-- What you will do --
Copy nothing but the lines from the opening of the entries through the line that contains "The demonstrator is", exactly as written. Drop the pictures.

-- Exercise data --

--- START ---

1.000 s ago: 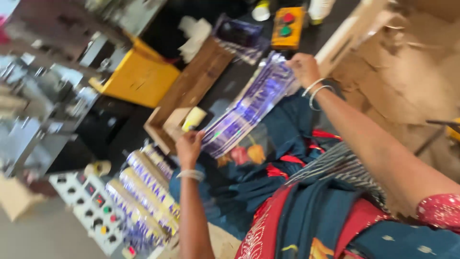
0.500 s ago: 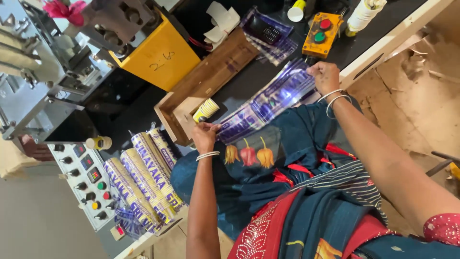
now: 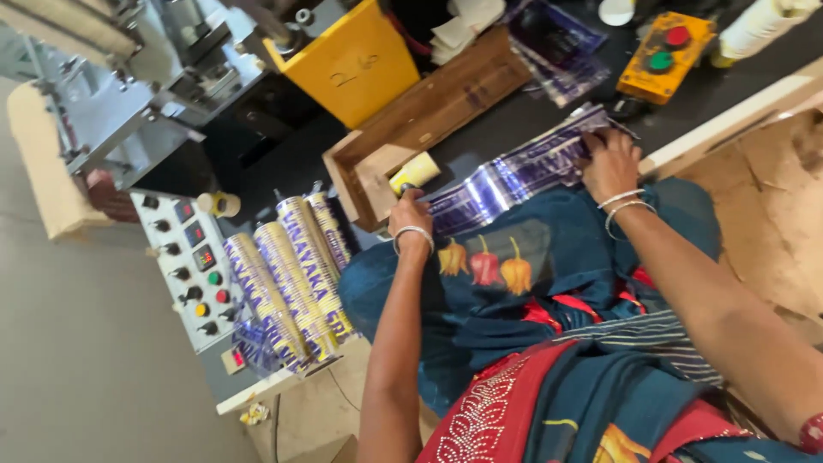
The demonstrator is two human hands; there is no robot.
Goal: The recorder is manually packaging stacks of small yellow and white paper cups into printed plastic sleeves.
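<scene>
Here the left hand [image 3: 410, 212] is closed around the dark handle of a small yellow roller [image 3: 416, 171], whose head lies just inside the open end of a shallow wooden tray [image 3: 446, 103]. The right hand [image 3: 609, 163] rests palm down, fingers curled, pressing the far end of a long shiny plastic sleeve printed in blue and purple [image 3: 514, 176]; whether the fingers pinch the sleeve cannot be told. The sleeve lies flat across a dark work table [image 3: 514, 129], stretched between the two hands, its near edge touching the dark blue cloth [image 3: 549, 257] over the person's lap. Both wrists carry metal bangles. Left of the left hand, three stacks of printed paper cups [image 3: 291, 274] lie side by side, next to a grey control panel with knobs and coloured buttons [image 3: 193, 266]. Beyond the right hand sits a yellow push-button box [image 3: 664, 53]; beyond the tray stands a yellow bin [image 3: 356, 64].
</scene>
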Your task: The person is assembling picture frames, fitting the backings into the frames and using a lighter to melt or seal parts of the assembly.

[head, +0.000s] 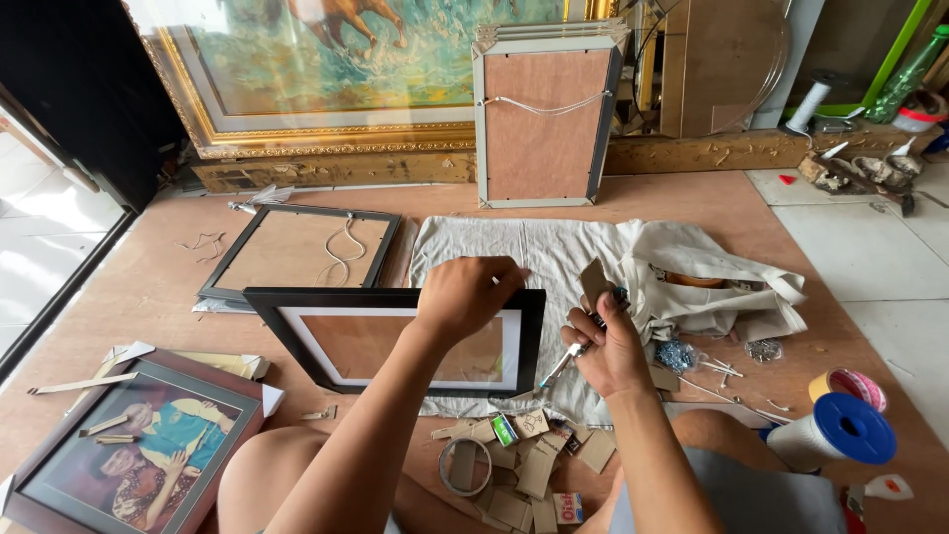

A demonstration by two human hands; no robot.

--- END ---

-- Solution for this problem --
1.000 s ago: 
0.500 s ago: 
now: 
The demonstrator is two human hands; there is no robot.

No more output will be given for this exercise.